• _Data_:
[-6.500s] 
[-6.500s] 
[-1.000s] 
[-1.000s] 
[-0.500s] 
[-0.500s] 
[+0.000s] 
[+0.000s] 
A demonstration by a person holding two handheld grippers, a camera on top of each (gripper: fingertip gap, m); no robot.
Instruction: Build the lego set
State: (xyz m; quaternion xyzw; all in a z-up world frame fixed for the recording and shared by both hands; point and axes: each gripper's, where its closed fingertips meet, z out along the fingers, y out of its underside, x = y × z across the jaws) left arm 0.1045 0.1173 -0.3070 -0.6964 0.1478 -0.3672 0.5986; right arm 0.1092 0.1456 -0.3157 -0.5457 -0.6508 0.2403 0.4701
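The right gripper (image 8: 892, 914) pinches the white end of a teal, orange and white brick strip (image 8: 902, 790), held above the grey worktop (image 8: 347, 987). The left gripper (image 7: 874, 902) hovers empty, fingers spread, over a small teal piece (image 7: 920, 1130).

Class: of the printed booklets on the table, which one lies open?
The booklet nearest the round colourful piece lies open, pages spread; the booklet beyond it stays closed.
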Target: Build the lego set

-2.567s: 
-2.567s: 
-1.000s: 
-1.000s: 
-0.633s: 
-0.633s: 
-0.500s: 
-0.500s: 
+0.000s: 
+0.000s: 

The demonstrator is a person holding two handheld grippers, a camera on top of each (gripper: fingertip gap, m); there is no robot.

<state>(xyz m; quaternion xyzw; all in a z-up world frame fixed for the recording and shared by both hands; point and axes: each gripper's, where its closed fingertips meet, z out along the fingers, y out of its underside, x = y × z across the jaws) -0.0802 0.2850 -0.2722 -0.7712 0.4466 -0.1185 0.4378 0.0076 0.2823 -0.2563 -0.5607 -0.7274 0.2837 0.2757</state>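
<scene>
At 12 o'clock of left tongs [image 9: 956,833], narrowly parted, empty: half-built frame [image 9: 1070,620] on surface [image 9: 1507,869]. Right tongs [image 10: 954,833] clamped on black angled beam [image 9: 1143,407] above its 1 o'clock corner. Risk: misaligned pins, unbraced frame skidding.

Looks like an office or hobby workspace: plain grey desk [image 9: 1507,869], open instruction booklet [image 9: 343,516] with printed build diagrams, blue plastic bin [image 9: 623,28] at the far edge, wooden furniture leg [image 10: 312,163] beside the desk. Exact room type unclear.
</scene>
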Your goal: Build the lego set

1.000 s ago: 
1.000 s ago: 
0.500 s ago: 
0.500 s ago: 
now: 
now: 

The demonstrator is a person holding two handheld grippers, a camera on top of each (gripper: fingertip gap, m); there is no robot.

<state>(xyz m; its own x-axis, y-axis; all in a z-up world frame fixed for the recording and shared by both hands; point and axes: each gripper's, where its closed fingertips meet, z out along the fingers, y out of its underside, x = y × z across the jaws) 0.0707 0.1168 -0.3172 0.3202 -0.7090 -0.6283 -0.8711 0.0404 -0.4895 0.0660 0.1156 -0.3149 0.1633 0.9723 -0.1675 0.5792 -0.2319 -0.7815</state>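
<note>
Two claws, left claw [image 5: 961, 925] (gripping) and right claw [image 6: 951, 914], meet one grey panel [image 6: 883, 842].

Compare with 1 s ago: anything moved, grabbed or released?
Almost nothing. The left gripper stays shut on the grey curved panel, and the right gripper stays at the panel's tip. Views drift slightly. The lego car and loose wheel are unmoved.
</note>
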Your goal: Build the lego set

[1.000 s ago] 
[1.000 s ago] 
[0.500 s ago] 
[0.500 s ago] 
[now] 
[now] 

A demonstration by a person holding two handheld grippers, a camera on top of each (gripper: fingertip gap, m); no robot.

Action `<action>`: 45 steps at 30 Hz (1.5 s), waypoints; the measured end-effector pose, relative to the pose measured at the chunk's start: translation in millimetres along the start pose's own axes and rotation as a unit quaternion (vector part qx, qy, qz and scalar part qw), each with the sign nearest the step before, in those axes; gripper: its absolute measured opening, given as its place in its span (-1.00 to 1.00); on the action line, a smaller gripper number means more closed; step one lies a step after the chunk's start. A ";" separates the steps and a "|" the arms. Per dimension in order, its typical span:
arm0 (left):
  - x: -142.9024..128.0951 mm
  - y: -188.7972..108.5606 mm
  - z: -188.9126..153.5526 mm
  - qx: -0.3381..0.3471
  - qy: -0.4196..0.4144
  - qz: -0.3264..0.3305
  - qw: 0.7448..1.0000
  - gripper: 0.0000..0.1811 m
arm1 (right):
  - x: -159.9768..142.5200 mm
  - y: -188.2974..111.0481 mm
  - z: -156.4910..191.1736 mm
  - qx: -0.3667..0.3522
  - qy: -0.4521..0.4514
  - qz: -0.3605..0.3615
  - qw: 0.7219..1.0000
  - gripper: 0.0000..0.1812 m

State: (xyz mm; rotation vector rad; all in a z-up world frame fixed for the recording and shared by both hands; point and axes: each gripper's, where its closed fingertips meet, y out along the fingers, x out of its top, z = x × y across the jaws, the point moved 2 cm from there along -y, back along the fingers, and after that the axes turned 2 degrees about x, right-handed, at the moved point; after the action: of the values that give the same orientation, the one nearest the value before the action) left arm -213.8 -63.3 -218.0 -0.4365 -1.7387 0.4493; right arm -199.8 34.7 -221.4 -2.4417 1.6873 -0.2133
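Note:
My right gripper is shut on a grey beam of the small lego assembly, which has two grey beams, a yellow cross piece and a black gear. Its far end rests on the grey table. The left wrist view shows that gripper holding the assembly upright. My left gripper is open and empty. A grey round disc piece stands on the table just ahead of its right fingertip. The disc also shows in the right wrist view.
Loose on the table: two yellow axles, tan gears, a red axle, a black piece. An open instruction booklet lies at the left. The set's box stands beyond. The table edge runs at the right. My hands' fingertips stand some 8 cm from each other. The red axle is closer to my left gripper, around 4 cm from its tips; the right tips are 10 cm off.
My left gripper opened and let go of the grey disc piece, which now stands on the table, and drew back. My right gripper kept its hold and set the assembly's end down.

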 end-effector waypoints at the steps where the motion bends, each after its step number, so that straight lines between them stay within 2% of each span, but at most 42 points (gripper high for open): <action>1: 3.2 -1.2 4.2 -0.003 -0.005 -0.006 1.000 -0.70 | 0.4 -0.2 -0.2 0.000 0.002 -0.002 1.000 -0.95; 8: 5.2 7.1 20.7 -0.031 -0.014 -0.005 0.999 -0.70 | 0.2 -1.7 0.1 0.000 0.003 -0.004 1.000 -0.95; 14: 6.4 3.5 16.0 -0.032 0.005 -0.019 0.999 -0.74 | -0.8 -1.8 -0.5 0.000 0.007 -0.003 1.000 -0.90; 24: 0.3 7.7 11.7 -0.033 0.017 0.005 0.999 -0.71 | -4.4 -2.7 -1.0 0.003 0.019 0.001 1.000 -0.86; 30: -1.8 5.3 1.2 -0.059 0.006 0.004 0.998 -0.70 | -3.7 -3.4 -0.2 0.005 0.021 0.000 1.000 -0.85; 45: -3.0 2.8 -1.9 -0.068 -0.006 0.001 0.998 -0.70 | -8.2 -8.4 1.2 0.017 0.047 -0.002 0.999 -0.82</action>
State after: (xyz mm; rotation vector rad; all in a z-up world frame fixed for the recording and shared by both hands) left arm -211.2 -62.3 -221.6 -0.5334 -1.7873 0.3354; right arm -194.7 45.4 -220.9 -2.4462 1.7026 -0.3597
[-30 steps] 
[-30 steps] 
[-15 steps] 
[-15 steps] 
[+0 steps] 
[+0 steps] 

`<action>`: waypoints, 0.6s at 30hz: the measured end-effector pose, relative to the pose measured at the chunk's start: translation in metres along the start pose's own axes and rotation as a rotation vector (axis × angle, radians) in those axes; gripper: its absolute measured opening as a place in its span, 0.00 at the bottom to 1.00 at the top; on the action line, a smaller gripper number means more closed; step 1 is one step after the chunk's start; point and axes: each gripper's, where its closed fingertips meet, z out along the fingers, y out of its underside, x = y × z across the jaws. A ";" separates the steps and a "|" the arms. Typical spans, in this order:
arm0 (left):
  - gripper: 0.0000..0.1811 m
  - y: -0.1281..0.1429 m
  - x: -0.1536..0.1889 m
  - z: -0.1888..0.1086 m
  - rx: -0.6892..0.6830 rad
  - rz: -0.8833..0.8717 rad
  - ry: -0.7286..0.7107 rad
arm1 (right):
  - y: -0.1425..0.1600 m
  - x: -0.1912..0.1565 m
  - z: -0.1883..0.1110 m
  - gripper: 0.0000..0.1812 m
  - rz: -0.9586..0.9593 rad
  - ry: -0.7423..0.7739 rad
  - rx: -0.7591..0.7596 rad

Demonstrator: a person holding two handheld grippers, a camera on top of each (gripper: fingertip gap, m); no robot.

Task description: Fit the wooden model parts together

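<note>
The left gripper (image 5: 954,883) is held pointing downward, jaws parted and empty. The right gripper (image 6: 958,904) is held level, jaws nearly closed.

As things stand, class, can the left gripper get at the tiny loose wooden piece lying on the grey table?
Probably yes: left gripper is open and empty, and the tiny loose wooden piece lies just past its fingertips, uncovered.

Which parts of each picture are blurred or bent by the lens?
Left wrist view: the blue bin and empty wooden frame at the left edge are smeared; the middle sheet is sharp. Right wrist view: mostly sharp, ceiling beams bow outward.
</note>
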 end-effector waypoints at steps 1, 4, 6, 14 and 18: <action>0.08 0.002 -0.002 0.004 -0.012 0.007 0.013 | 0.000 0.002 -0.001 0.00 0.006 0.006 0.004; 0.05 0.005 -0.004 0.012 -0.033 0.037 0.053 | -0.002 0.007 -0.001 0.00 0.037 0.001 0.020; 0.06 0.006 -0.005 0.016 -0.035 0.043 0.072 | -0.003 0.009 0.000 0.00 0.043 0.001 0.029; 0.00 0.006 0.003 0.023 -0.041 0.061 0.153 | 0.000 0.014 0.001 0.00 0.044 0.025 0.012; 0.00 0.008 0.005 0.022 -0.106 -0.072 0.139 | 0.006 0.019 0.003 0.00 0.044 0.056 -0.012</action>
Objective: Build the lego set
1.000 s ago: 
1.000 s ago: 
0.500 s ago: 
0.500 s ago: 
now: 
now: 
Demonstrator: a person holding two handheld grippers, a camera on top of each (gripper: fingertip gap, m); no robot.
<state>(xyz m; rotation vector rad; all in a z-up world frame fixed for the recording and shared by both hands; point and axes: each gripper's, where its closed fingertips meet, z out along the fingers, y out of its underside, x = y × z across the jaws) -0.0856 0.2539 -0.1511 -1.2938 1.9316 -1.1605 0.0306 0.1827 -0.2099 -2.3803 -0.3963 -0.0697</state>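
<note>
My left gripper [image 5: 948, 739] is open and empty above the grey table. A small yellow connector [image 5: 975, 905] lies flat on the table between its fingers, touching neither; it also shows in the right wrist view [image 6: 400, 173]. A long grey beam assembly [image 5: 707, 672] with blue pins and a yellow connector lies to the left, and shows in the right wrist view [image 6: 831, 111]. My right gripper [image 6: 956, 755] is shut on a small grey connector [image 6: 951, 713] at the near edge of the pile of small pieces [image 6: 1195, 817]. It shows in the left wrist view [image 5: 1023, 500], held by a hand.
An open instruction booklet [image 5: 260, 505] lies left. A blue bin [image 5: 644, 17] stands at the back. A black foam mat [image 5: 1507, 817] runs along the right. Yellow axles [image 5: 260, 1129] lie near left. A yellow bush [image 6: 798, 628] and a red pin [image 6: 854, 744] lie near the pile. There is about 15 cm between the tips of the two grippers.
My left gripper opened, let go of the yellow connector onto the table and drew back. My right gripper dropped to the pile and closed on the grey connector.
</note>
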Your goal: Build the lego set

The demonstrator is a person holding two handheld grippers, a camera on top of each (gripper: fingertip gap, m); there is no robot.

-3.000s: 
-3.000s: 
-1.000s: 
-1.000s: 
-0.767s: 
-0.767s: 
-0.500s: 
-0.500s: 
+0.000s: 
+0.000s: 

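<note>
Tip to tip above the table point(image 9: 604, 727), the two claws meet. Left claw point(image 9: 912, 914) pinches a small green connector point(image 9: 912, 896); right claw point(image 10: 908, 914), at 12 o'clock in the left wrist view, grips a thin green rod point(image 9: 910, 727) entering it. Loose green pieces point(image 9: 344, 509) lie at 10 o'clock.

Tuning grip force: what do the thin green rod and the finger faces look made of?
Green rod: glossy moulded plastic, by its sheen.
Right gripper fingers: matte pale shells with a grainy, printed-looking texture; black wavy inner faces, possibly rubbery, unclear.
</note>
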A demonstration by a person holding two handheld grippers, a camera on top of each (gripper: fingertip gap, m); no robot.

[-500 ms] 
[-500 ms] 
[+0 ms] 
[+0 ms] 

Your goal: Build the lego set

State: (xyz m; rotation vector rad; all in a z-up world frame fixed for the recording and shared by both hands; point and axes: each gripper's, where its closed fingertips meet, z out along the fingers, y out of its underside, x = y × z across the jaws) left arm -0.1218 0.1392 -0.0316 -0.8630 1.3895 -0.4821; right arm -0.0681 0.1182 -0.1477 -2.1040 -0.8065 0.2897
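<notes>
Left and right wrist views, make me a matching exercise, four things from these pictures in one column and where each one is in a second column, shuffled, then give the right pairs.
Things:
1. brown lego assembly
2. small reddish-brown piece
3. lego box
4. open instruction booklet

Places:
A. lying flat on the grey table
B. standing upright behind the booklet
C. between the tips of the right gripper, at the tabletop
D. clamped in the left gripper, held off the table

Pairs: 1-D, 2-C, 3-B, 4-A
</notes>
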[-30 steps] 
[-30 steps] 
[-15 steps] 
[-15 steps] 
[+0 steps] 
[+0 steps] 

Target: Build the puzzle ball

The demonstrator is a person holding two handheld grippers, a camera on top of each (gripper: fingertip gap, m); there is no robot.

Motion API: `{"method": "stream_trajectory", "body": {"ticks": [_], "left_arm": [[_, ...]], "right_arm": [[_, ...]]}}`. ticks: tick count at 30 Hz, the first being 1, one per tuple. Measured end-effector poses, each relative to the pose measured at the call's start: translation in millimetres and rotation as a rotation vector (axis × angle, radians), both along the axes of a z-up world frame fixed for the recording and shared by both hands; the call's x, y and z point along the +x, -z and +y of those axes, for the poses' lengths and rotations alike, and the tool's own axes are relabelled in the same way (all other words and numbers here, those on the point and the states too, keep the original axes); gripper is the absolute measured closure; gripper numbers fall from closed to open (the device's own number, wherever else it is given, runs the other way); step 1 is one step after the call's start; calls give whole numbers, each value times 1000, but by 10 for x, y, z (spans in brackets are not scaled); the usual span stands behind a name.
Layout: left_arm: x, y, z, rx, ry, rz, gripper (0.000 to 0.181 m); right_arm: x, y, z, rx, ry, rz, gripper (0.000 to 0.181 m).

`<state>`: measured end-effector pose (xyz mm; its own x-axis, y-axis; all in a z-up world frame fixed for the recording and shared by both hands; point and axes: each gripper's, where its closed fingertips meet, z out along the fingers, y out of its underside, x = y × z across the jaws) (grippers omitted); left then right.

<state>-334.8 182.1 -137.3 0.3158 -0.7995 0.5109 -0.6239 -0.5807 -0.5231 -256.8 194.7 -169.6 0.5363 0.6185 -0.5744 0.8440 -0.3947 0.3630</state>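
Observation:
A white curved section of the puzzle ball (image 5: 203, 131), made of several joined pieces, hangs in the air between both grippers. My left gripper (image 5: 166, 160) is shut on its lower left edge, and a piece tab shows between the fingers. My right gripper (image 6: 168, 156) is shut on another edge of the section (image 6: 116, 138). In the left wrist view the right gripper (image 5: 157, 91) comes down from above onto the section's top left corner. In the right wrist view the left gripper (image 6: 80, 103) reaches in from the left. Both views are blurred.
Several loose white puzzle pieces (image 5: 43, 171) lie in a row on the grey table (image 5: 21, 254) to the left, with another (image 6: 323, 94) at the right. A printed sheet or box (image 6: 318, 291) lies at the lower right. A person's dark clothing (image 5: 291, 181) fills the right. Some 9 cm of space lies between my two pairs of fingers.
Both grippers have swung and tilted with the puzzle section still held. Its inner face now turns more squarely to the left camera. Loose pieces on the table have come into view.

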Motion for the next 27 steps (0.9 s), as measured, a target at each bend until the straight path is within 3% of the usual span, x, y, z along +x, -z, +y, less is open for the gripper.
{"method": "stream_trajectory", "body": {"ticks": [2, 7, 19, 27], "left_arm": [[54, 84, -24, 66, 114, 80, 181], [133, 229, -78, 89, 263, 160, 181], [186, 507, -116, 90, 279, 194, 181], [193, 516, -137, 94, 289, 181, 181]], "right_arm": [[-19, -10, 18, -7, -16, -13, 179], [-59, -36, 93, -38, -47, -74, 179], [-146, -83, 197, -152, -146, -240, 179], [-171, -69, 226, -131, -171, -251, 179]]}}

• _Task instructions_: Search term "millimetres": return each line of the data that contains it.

• _Answer space_:
Action `<action>`: 45 steps at 30 Hz (1.5 s), waypoints; the measured end-effector pose, relative to the pose measured at the chunk's start: translation in millimetres along the start pose's own axes and rotation as a unit quaternion (vector part qx, qy, qz and scalar part qw), each with the sign nearest the step before, in those axes; gripper: its absolute measured opening, given as its place in its span (-1.00 to 1.00); on the action line, a smaller gripper number means more closed; step one lies a step after the chunk's start. A ";" separates the steps and a "|" the arms. Per dimension in order, its typical span:
Motion API: `{"method": "stream_trajectory", "body": {"ticks": [_], "left_arm": [[_, ...]], "right_arm": [[_, ...]]}}`. ticks: tick count at 30 Hz, the first being 1, one per tuple. Measured end-effector poses, each relative to the pose measured at the call's start: translation in millimetres and rotation as a rotation vector (axis × angle, radians), both along the axes of a z-up world frame fixed for the recording and shared by both hands; the call's x, y and z point along the +x, -z and +y of those axes, for the poses' lengths and rotations alike, and the tool's own axes are relabelled in the same way (all other words and numbers here, those on the point and the states too, keep the original axes); gripper is the absolute measured closure; gripper numbers fall from closed to open (the device's own number, wherever else it is given, runs the other way); step 1 is one step after the call's start; calls give whole numbers, each value times 1000, but by 10 for x, y, z (spans in brackets are not scaled); the usual span stands behind a name.

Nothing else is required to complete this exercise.